Anabel Pantoja revela dónde y por qué se 'esconde' para hablar por teléfono tras tener a su hija

Sin embargo, se ha dado cuenta de que va a tener que gestionar su tiempo de otra manera, porque incluso hacer cosas básicas y normales del día a día, como ducharse, es una tarea que a veces puede complicarse, y es precisamente ahí donde ha encontrado el sitio perfecto para 'esconderse' y desconectar hablando por teléfono con sus amigos: "¿Cómo es el momento ducha? La suerte que estoy teniendo, porque mientras me ducho se pueden quedar mi madre o David abajo con la niña. Incluso hago videollamadas a amigos mientras me estoy duchando para socializar", señalaba con humor.
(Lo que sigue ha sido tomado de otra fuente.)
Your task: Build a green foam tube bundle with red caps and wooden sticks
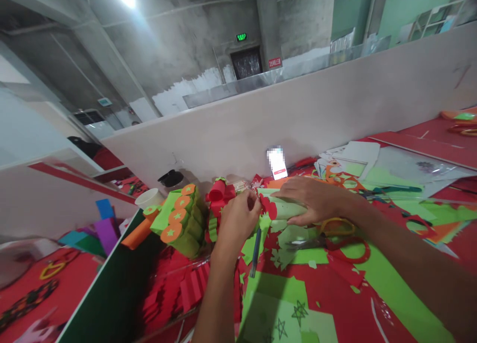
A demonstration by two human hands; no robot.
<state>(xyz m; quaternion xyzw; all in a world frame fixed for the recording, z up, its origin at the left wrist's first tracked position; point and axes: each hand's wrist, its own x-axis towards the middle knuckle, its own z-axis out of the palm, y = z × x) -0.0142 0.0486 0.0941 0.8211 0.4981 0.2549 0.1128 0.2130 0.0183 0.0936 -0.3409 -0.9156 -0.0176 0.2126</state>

Y es que precisamente ese es otro de los momentos duros de convertirse en madre: todo tu mundo se resume en el bebé y todo lo que le rodea. Por eso, en esos pequeños ratos libres de apenas unos minutos necesita despejarse y hablar de otras cosas que no sean la maternidad: "Les digo 'no quiero hablar de esto, contadme cotilleos, contadme cositas de vuestras vidas y tal'... y ese, y darme mis cremitas después, es mi momento", afirma. Sin duda, un gran cambio en su vida al que no dudamos que, antes o después, se adaptará.